Der Bundestagswahlkampf ist schon jetzt an Schäbigkeit kaum noch zu überbieten. Neben der Zuwanderungsfrage geriet in der vergangenen Woche auch das deutsch-tschechische Verhältnis in die Auseinandersetzung. Bundeskanzler Gerhard Schröder sagte seine für März geplante Reise nach Prag ab. »In beiderseitigem Einvernehmen« sei vereinbart worden, den Besuch zu verschieben.
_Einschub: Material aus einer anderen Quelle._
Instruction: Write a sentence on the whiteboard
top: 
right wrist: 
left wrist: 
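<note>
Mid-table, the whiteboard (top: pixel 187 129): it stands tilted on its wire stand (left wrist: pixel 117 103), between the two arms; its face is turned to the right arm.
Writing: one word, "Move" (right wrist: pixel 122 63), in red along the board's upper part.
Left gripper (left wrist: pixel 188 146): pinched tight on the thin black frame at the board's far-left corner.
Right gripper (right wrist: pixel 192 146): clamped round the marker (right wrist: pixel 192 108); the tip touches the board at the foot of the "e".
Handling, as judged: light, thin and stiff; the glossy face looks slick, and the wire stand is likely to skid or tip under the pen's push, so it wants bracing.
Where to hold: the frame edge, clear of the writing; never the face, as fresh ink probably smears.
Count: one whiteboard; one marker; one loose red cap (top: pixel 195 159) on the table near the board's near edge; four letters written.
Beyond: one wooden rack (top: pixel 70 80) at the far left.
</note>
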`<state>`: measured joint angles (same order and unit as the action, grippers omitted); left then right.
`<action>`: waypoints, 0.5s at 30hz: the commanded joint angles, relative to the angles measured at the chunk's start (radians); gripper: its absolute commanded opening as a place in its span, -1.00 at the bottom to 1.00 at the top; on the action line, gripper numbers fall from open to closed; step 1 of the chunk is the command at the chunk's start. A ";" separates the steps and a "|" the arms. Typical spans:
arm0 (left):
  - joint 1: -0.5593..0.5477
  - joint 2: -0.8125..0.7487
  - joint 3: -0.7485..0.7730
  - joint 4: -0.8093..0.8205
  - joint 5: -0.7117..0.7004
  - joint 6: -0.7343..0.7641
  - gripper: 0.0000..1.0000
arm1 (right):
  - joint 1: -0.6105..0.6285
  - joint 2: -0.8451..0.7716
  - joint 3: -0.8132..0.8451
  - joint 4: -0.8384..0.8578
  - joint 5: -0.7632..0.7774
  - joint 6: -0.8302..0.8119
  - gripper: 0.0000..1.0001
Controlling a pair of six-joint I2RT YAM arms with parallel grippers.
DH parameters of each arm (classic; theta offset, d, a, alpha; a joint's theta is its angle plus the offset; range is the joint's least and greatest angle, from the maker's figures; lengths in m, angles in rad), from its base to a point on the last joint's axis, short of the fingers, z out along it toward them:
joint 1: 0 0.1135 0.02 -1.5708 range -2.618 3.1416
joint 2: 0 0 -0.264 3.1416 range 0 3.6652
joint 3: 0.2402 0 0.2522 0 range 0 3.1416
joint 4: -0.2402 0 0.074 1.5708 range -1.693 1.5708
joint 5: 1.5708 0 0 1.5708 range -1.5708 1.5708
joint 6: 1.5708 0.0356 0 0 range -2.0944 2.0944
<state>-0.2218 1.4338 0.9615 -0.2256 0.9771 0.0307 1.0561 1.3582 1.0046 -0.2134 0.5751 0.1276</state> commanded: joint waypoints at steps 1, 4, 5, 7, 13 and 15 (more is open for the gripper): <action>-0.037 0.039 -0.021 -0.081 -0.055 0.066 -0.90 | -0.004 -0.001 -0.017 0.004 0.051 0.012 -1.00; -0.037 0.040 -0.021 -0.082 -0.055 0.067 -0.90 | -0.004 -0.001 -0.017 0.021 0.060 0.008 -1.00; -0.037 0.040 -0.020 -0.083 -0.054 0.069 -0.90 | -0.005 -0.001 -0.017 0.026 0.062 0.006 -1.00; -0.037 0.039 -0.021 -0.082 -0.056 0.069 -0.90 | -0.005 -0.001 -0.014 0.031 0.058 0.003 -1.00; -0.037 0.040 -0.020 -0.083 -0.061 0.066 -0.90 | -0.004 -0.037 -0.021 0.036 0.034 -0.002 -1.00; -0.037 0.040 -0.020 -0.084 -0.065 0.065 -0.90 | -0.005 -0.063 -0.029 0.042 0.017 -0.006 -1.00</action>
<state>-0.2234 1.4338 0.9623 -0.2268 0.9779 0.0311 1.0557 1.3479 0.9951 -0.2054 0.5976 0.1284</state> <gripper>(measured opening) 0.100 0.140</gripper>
Denn nachdem der tschechische Premierminister Milos Zeman es gewagt hatte, die Deutschen an die historische Tatsache zu erinnern, dass die Sudetendeutschen einst die »fünfte Kolonne Hitlers« gewesen sind, schickt es sich für den Bundeskanzler offensichtlich nicht mehr, seinem sozialdemokratischen Kollegen die Hand zu schütteln. Schröder halte angesichts der Parteinahme Edmund Stoibers für die Sudetendeutschen die Reise derzeit für »nicht empfehlenswert«, berichtete die Frankfurter Rundschau. Was für ein Kanzler, der sich von seinem Gegenspieler die Reiseziele vorschreiben lässt!
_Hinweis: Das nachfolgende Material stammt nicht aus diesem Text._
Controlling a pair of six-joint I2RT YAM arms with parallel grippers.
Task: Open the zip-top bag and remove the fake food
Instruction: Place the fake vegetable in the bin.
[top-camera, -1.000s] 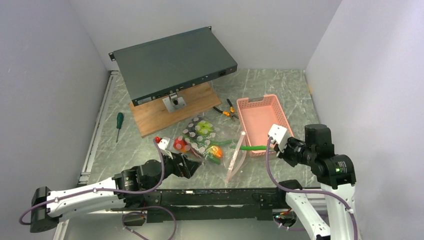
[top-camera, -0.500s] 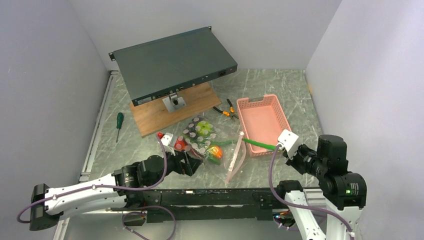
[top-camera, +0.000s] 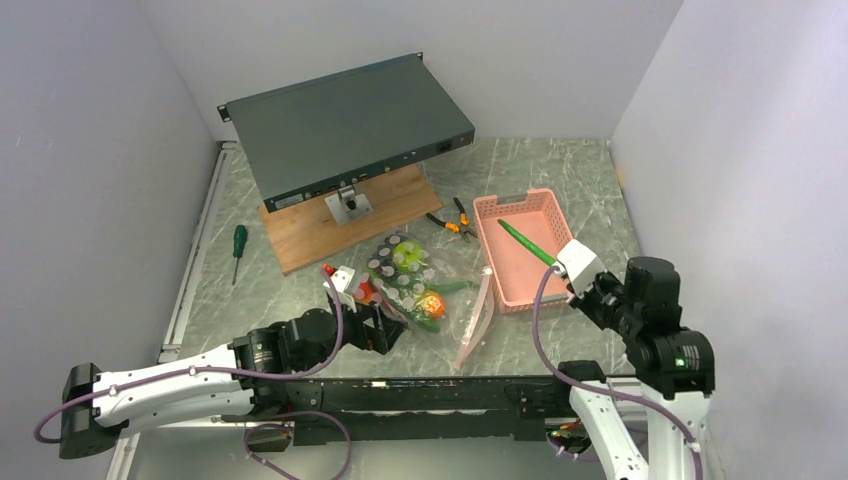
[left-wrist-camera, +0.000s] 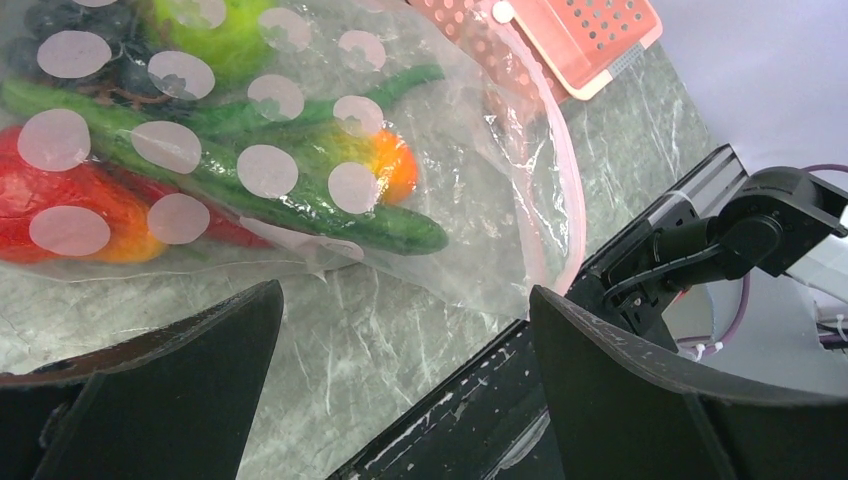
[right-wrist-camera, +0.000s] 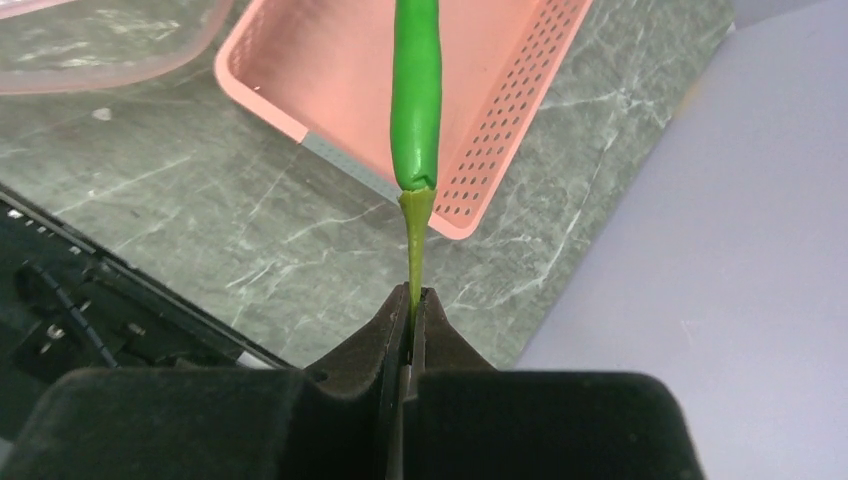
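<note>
Above the pink slotted plastic basket (top-camera: 520, 282), swung the long green plastic pod (top-camera: 527, 243), stem clamped in right gripper (right-wrist-camera: 411, 300), away from the dotted clear zip-top bag (top-camera: 420, 285) left of it, leaving more fake food (left-wrist-camera: 300, 195) inside, with left gripper (left-wrist-camera: 402, 300) agape.

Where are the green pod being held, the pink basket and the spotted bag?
green pod (right-wrist-camera: 416, 90), right wrist view, on its thick green body.
pink basket (top-camera: 513, 196), top external view, on its far rim.
spotted bag (left-wrist-camera: 485, 225), left wrist view, on clear plastic near its mouth.
</note>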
Gerhard Schröder weiß, dass das Schüren antitschechischer Ressentiments nicht nur bei der Wählerklientel der Union gut ankommt. Die CSU scheint sogar davon auszugehen, dass es sich lohnt, noch tiefer in die schwarzbraune Kiste zu greifen. Das demonstrierte am vergangenen Donnerstag der rechtspolitische Sprecher der Unionsfraktion, Norbert Geis (CSU). Der Bundestag beriet in erster Lesung einen Gesetzentwurf der Bundesregierung, der die generelle Aufhebung der NS-Urteile gegen Wehrmachtsdeserteure und Homosexuelle zum Ziel hat. Geis machte klar, dass seine Partei es nicht nur mit den damaligen sudetendeutschen Hitler-Fans hält, sondern auch mit Hitlers Mörderbande, die Europa in Schutt und Asche legte.
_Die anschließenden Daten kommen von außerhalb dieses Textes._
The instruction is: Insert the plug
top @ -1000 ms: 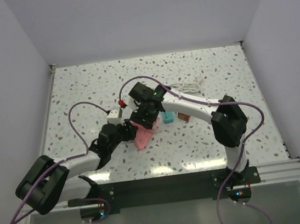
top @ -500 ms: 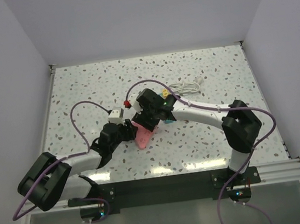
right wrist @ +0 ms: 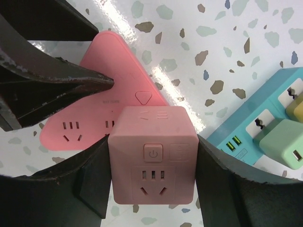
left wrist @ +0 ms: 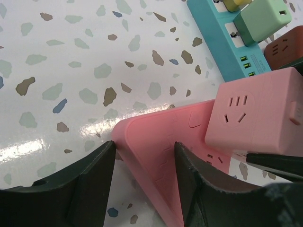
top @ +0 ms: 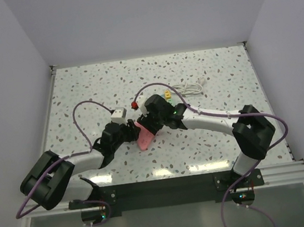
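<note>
— Two arms are meeting over the speckled table (top: 81,89), and we are taking the pink power strip (left wrist: 161,156) as our landmark. What are we seeing there?

— We are seeing the strip lying flat on the table near its middle, with the left gripper (left wrist: 144,163) closing its dark fingers (left wrist: 90,179) on either side of the strip's tip, touching it.

— And the right gripper (right wrist: 151,189)?

— We are watching it hold the pink cube plug (right wrist: 152,161) between its two fingers, pressed on the cube's left and right faces, directly above the strip's socket face. Whether the cube is seated in the strip, we cannot tell.

— What else are we noticing?

— Just behind the strip, a teal power strip (left wrist: 227,45) is lying with a green adapter (left wrist: 262,19) sitting on it. Farther beyond, a white cable (top: 190,87) is resting coiled.
</note>
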Robot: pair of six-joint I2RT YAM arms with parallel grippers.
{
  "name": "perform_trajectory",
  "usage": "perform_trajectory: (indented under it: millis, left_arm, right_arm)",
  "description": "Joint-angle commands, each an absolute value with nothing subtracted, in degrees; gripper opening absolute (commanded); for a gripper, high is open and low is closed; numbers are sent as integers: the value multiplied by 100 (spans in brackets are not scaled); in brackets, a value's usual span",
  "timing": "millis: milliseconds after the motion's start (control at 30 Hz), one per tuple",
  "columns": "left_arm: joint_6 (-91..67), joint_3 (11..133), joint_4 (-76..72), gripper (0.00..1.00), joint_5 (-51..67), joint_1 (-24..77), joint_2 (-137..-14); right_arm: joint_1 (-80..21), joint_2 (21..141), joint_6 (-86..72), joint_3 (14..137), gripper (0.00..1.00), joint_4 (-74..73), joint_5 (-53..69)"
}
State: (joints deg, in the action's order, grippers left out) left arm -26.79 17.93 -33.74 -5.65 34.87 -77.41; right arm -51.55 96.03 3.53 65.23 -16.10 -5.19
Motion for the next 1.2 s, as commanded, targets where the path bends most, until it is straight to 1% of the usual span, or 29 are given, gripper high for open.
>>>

Völlig ungezügelt hetzte er gegen die Wehrmachtsdeserteure. Diejenigen, die mit ihrer Flucht Widerstand gegen Hitler hätten leisten wollen, seien längst rehabilitiert. »Der Offizier aber, der seine jungen Soldaten, die ihm anvertraut waren, im Stich gelassen hat«, habe auch nach heutigen Maßstäben »verwerflich« gehandelt. Geis kam zu dem Schluss: »Wenn wir diejenigen, die weggelaufen sind und damit andere in Not gebracht haben, jetzt als die eigentlichen Helden des Krieges rechtfertigen, begehen wir gegen die Unrecht, die ausgehalten haben, um den Schaden für unser Volk zu begrenzen.«

Diese Behauptung markiert einen weiteren Höhepunkt christlich-sozialer Geschichtsfälschung. Denn die, die »ausgehalten« haben in ihren Schützengräben, haben dazu beigetragen, dass die Krematorien in den Konzentrationslagern weiter brennen und die Todesmärsche zu ihrem Ziel geführt werden konnten. Und wenn man sich diese Frage überhaupt stellen will: Welchen Schaden haben sie denn vom »deutschen Volk« abgewendet, indem sie, als das Land schon in Ruinen lag, es noch Meter um Meter für ihren Führer »verteidigten«?

30 000 Wehrmachtsdeserteure wurden von der NS-Militärjustiz zum Tode verurteilt. Wie die Homosexuellen haben die Wehrmachtsdeserteure, die das »Dritte Reich« überlebt haben, für ihre Verfolgung keinen Pfennig Entschädigung erhalten. Nur noch 1 000 Schwule und Deserteure könnten durch das Gesetz rehabilitiert werden, denn mehr sind heute nicht mehr am Leben. Doch der Stahlhelmkrieger Geis darf sie unwidersprochen beleidigen.

Diese revisionistische Rhetorik gibt momentan im Wahlkampf den Ton vor. Und es ist kein Ende in Sicht. Am 14. März wird der Bundestag über den Nahost-Konflikt debattieren. Welches »Unrecht« die deutschen Parlamentarier dann anprangern werden, ist abzusehen. Eine Reise nach Israel aber muss der Kanzler nicht absagen, denn es ist gar keine geplant.